At first sight, Prime Minister John Key's proposal to establish four new teaching positions, designed to raise achievement in low-performing schools, looked attractive. However, when politicians frame radical policies for schools, they are rarely inhibited by research findings or school practicalities. This proposal to spend $359 million of taxpayers' money deserves widespread debate.
First, who are these "best" teachers and principals? There are so many ways of being a good teacher, and few tick all the boxes. One teacher instils a life-long love of literature, while another makes science fascinating. One expands the horizons of gifted children, while another shows compassion for unhappy children. Most schools encourage a diversity of talents among their teachers. Choosing one for big bucks, on narrow criteria around literacy and numeracy, has the potential for envy and division.
Who will select these shining lights? Our school inspectors of yesteryear were independent and experienced in evaluating teachers, and appointing principals. Principals are now appointed by amateur boards. Mr Key suggests test scores as a major component. However, National Standards grades are assessed by teachers' judgments, not external tests. Furthermore, these standards are so vaguely expressed and poorly moderated that teachers, pressured from above, can easily paint a pretty picture of their students' achievement. Now that two-thirds of NCEA units are internally assessed, these too, are easily boosted. The evidence shows that they frequently are.

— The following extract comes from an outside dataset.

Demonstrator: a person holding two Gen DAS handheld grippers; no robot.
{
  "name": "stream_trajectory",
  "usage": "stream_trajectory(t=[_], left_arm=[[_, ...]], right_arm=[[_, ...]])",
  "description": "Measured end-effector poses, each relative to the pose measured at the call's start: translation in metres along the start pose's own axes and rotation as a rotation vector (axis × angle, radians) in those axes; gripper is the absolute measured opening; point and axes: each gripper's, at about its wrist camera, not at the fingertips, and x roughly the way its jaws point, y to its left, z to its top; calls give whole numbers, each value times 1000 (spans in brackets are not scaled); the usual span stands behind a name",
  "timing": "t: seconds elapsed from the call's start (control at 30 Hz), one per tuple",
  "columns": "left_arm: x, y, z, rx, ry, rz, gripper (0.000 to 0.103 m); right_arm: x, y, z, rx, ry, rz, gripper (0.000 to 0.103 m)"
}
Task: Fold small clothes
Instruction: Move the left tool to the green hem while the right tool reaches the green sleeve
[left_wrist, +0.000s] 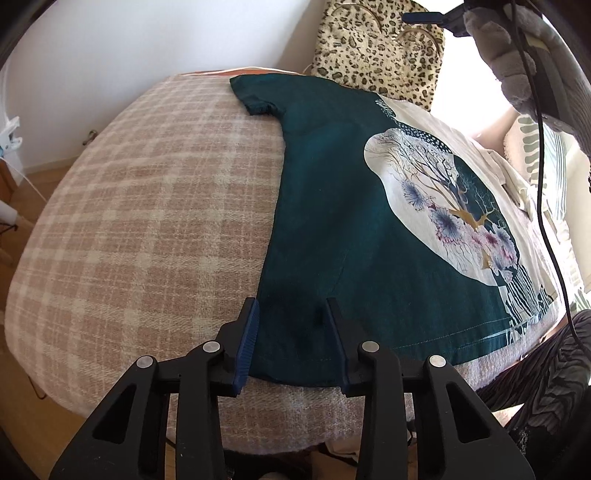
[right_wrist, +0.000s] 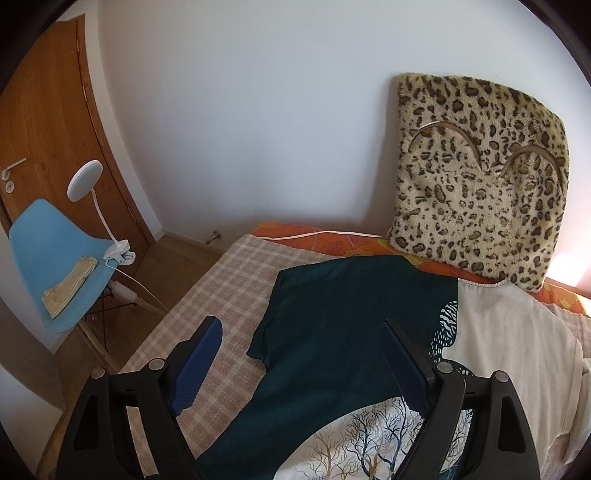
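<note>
A: Laid flat, print up, on the pink-and-cream checked blanket (left_wrist: 147, 206): a small dark-green T-shirt with a cream panel and a tree-and-flower print (left_wrist: 332, 206). Spread that way, probably, so hem and sleeves can be reached for folding.

B: And the left gripper (left_wrist: 291, 314)?

A: Down at the near hem corner, jaws part-way in, straddling the cloth. Fabric between the blue pads, a small pucker by one finger; firmly pinched or not, cannot tell.

B: The right gripper (right_wrist: 301, 339)?

A: Spread wide, holding nothing, hanging above the green short sleeve (right_wrist: 273, 317) at the shoulder end. Likely lined up to take that sleeve.

B: Room to move?

A: Plenty of bare blanket beside the green edge. Tighter at the far end: a furry leopard-print cushion (right_wrist: 476, 184) against the white wall, close behind the collar. Near hem lying close to the blanket's front edge.
</note>
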Motion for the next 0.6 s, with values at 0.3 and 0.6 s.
stream_trajectory(t=[0.3, 0.6], left_arm=[[3, 8, 6, -54, -1, -57, 34], [5, 4, 9, -49, 3, -82, 34]], right_arm=[[108, 40, 30, -72, 141, 41, 76], [212, 46, 34, -39, 254, -7, 75]])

Furthermore, all these assessments fail to measure the "value added" component. They reflect, in large measure, the cumulative effects of students' family background, the attitudes they bring to school and the contribution of earlier teaching. Fair selections must allow for such factors.
Has Mr Key reflected on the fact that only 20 per cent of children's waking lives is spent at school? The differences in our entering 5-year-olds are huge, and schools can do only so much to reduce them. Large-scale surveys regularly show most of the variance between New Zealand schools, in core subjects, is the result of out-of-school factors. The promised millions could be better spent, then, on enriching the early experiences of disadvantaged kids, offering more support for their parents, and providing medical and social services in needy schools.
If the Government's aim is to achieve more NCEA Level 2 passes, this can be achieved by increasing further those internal assessments. Then teachers can continue to "game the system" by not offering difficult units, and by coaching students on a narrow range of exemplars - leaving more gaps in their knowledge.
However, if the Government seeks to make genuine improvements in the kinds of important abilities measured in those independent Pisa surveys, it should reform NCEA, which has seen a concerted and accelerating slump in our scores since 2003, along with four other countries accompanying us down this seductive garden path. Educators in Britain, USA, Sweden and Australia have seen parallel slumps, and all are dumbfounded.
Whenever nations attempt to spell out "clear standards" in academic subjects, assess students against them, and report each school's results in public, their performance levels have dropped.
While our minister proudly boasts of more passes in NCEA, those independent surveys tell a different story. Each cohort of 15-year-olds is poorer than its predecessors - in interpreting and responding to text, in analysing and solving mathematical problems and in explaining scientific phenomena. Why? Because the incentive systems for students, the curriculum coverage, and levels of quality assurance are all weaker than before. That is one price we pay for NCEA deficiencies. However, when authorities maintain subject-wide, comprehensive examinations, supplemented by internal assessments, and/or they prevent the reporting of league tables - as in Poland, Germany or Singapore - Pisa scores have shown a steady rise.
There are other drawbacks in the Government proposals, for example, what works in one school often doesn't work in another, especially when the school cultures are quite different.
All children deserve quality teaching and equal opportunities to excel. Our current policies encourage good teachers to move to high-decile schools, creating shortages and instability in those they vacated, and increasing the differences between schools. There could be merit in paying bonuses to outstanding principals who are prepared to work full time in low-decile schools.
Some teachers might be enticed to such schools with special training and preparatory sabbaticals, and/or by making quick promotion contingent on working there for a period, as in our former policy of Country Service Bars.
Education certainly needs an injection of millions to attract more bright young graduates into teaching, but the PM's proposals in how to spend these millions seem naive to this taxpayer.
Warwick Elley is a former Professor of Education at the University of Canterbury.